▶ _Exercise aim_
No pictures go into the output, which should consist only of the lines from the first line of the data through the line with "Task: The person", copied exactly.

▶ _Supplied information_
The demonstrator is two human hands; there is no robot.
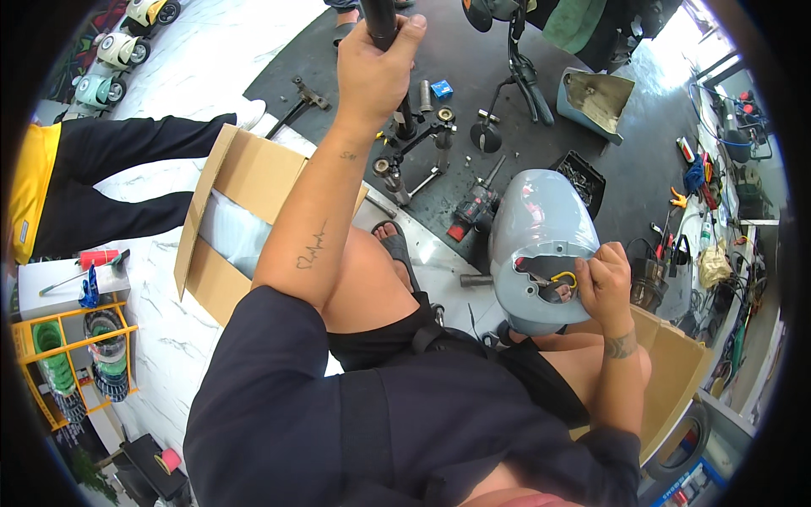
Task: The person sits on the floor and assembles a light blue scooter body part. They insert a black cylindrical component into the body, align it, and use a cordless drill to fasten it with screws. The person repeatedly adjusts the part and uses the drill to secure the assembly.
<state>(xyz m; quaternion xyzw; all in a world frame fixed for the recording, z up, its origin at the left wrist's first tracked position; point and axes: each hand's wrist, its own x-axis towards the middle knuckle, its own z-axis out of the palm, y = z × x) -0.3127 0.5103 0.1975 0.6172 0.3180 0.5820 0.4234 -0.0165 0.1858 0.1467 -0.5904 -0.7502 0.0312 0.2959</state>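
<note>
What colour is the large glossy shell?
The shell is light bluish grey, best seen in the head view.

Single fisheye view, head-worn, left of a side-by-side pair; looks steeply down from close above a dark short-sleeved cloth shirt (pixel 439 414) at the near edge. Wide reach: glossy white grey-veined floor (pixel 160 338) left, flat dark-grey floor mat (pixel 460 51) far.

Bright; glare upper right; edges curved, dark.
</note>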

▶ _Response area_
The demonstrator is two human hands; there is no robot.
Task: The person sits on the floor and assembles a light blue scooter body part. They insert a black cylindrical component into the body, align it, and use a cordless drill to fasten it with screws. The person repeatedly adjusts the part and uses the drill to secure the assembly.

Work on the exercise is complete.